◆ **Activity**: For the entries below, return every line from the top through the line with "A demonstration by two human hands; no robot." exactly as it stands, omitting pictures.

^^^^^^^^

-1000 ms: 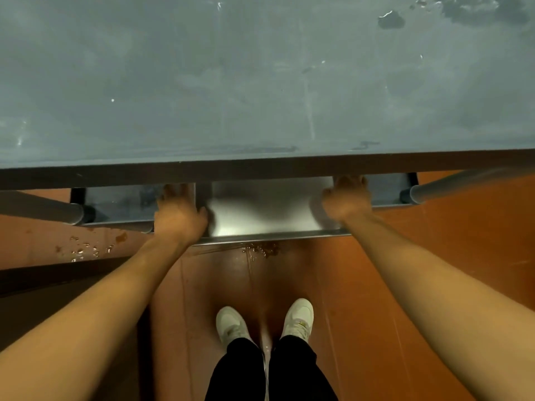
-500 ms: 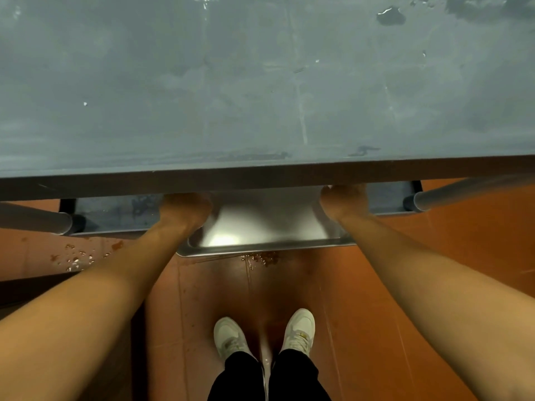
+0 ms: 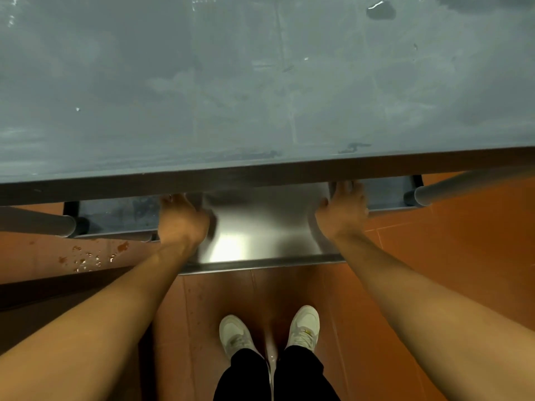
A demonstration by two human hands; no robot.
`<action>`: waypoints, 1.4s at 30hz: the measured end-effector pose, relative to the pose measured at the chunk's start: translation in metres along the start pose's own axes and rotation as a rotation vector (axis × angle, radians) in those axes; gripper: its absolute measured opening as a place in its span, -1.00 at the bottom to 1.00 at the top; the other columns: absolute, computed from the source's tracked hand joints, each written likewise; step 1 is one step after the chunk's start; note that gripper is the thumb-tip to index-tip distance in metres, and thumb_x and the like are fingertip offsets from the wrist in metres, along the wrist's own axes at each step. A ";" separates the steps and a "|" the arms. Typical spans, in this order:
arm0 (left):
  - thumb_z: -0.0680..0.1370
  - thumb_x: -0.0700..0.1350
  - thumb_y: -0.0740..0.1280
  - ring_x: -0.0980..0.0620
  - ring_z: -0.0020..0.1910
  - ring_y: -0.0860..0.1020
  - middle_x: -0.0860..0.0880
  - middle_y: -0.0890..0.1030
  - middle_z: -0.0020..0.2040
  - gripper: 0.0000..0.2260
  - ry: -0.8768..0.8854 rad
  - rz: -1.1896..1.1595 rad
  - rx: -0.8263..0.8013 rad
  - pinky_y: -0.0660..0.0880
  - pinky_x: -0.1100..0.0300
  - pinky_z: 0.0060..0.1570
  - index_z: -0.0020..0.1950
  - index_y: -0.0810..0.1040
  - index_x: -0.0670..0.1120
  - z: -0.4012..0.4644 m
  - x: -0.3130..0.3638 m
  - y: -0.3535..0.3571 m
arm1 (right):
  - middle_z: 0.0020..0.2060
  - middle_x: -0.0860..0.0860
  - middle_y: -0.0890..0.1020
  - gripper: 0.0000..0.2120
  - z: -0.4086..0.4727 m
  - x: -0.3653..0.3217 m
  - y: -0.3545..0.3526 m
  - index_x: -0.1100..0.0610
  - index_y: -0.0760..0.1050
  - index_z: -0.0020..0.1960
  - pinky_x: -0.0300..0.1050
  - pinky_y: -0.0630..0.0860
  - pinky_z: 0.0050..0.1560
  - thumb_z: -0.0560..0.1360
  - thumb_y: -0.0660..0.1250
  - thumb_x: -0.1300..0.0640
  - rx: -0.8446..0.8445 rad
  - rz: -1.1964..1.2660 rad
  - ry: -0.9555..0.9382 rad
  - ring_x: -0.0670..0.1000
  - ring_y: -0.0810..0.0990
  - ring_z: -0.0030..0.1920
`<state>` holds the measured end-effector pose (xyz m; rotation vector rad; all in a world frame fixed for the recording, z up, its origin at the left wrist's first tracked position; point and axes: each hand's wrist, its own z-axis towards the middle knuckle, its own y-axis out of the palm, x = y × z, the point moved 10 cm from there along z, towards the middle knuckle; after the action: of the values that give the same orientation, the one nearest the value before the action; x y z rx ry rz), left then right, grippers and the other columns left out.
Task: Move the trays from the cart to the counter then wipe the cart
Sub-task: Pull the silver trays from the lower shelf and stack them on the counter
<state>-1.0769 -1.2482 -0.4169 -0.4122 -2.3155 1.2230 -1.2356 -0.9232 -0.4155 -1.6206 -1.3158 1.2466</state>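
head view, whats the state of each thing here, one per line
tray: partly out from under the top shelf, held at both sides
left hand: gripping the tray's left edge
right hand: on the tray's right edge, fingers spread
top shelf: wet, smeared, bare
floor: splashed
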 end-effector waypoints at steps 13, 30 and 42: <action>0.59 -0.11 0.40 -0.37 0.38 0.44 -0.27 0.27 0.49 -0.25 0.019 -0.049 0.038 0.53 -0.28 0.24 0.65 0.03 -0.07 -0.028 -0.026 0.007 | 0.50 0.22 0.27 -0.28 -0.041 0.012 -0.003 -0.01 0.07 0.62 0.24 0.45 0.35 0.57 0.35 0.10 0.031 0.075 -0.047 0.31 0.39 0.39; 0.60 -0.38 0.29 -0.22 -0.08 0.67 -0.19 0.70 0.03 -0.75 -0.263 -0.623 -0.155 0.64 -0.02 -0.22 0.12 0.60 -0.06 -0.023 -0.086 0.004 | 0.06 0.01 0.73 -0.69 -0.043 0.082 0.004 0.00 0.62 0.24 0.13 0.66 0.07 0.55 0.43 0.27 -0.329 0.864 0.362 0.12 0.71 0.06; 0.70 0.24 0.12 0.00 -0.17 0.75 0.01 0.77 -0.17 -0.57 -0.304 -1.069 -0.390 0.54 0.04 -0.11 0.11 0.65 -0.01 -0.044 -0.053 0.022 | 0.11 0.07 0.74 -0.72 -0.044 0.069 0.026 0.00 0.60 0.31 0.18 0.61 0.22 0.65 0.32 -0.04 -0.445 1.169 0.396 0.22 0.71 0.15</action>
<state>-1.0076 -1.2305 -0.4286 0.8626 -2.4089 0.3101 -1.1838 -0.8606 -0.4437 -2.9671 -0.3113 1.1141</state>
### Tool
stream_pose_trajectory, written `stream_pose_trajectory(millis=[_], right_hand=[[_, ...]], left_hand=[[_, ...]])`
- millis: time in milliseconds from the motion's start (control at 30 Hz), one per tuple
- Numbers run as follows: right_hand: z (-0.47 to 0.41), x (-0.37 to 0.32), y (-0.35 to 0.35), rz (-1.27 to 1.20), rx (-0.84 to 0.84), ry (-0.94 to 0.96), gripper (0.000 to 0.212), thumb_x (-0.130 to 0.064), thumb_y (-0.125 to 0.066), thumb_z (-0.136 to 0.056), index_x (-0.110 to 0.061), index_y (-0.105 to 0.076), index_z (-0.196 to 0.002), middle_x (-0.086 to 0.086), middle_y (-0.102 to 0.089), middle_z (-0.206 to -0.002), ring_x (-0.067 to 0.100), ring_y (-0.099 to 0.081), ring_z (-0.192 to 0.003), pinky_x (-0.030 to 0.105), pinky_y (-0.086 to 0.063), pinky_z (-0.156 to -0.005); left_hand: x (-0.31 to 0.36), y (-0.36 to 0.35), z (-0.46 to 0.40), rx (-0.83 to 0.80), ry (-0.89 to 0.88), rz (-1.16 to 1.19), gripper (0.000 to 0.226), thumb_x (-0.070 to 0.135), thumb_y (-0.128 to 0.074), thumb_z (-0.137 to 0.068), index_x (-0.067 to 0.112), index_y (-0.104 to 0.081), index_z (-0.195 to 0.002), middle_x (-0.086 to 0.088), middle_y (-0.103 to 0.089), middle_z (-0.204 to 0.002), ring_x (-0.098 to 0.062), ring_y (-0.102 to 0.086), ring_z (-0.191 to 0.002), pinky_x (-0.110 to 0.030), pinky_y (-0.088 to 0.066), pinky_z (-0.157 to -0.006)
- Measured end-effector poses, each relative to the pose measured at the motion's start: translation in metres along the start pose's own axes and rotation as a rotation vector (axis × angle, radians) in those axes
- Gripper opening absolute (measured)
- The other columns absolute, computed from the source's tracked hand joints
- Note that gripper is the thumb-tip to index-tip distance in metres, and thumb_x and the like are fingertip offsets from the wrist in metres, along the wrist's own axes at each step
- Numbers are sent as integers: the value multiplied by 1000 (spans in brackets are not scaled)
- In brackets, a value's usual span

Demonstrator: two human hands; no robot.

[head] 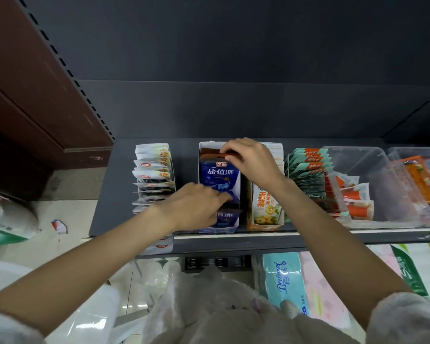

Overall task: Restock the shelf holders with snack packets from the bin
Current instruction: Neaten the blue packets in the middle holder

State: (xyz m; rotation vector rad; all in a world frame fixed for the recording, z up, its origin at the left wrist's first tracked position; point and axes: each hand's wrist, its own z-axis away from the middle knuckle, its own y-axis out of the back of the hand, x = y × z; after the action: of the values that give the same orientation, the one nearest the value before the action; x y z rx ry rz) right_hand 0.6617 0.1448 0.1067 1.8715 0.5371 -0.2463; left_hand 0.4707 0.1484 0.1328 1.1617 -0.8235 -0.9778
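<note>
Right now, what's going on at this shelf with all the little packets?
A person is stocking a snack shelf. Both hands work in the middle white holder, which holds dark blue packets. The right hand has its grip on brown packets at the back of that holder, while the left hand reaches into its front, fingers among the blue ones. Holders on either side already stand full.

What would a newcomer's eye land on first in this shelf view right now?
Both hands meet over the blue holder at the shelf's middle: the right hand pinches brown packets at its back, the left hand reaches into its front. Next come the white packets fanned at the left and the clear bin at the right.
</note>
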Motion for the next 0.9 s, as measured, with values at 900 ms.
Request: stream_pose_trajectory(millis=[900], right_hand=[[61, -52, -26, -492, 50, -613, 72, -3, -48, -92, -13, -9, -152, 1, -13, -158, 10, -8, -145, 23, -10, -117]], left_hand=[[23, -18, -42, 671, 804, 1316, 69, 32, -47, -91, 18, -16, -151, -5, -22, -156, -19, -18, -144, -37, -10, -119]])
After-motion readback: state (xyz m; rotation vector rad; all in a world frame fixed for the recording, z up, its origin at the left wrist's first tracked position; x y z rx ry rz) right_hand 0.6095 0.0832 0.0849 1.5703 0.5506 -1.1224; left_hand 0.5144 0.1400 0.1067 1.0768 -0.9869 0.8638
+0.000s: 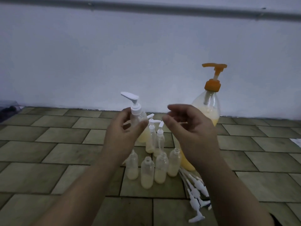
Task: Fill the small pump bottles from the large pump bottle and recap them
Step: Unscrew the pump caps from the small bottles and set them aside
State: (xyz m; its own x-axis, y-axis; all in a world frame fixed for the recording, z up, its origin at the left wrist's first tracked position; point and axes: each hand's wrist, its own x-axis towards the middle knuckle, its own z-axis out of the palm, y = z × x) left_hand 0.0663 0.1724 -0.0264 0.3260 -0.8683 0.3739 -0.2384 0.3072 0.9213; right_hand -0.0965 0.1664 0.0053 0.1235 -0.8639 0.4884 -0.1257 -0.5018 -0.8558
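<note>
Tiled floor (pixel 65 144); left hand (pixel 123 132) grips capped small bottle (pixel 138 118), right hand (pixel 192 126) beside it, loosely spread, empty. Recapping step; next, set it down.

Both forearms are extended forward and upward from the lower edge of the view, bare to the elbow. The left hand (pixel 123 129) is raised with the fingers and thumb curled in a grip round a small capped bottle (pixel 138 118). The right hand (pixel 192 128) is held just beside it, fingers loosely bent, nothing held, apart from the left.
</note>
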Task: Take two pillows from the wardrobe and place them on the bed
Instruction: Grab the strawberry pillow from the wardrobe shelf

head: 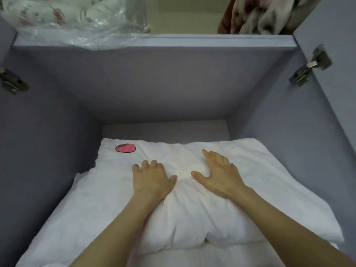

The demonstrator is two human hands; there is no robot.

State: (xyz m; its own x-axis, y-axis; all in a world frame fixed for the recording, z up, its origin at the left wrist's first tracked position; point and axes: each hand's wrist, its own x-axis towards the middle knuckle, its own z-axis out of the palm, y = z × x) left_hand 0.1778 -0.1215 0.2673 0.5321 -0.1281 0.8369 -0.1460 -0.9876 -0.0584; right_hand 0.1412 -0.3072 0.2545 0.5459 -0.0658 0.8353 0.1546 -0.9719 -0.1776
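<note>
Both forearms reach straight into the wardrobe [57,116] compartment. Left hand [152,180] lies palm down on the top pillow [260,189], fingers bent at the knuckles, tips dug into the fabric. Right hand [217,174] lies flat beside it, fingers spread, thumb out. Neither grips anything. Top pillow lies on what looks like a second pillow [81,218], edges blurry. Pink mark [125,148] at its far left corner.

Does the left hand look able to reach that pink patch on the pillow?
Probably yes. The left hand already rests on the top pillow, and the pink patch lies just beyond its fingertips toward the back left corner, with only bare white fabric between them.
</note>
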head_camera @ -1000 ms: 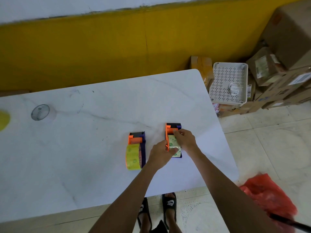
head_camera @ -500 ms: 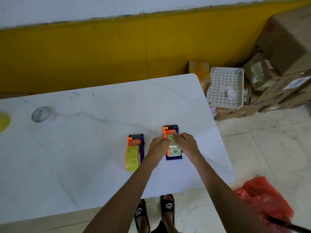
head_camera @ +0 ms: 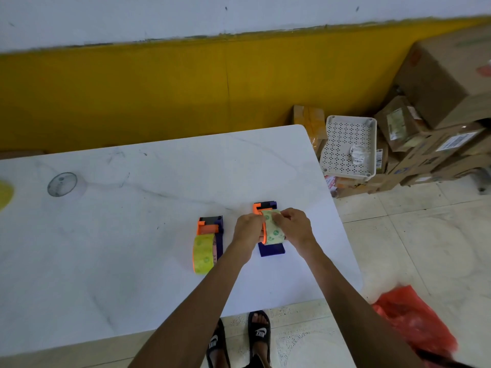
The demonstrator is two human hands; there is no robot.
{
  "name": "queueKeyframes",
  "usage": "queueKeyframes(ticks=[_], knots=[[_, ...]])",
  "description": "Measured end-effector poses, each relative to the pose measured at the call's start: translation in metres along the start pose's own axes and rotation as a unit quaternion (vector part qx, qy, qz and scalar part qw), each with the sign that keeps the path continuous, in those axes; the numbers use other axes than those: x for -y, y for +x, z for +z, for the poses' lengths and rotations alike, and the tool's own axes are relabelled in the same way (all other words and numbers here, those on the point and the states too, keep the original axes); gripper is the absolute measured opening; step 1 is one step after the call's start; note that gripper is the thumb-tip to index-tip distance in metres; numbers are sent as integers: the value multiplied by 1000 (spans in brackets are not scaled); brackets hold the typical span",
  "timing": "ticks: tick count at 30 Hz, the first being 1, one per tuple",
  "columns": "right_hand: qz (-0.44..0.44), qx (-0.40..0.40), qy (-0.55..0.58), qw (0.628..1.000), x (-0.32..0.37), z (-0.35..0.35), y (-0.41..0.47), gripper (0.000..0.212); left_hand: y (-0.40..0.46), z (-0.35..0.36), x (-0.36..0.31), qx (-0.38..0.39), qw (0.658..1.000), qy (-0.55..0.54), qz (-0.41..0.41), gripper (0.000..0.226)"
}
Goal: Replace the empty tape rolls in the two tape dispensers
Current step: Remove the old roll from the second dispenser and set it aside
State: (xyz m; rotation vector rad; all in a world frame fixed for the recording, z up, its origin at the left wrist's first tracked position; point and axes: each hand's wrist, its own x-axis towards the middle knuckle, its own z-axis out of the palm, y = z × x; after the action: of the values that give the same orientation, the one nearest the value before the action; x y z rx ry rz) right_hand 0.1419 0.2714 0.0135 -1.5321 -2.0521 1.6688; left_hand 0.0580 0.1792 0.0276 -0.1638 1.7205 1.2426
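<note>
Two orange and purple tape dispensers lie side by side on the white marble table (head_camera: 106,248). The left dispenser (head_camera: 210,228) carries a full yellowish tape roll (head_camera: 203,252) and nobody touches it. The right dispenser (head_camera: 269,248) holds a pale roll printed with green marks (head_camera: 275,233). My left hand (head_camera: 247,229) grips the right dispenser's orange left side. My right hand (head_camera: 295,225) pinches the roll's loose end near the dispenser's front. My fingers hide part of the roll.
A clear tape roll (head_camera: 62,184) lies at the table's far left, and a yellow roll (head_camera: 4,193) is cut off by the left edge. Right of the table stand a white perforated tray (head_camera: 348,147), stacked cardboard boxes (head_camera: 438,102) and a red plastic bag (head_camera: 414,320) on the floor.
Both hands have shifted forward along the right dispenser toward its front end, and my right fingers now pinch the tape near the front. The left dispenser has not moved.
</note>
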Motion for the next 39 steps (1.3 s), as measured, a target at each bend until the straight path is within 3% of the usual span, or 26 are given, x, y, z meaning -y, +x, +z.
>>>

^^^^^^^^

◆ **Answer space**:
-1000 ms: 
-500 ms: 
+0 ms: 
A demonstration by two human hands; no robot.

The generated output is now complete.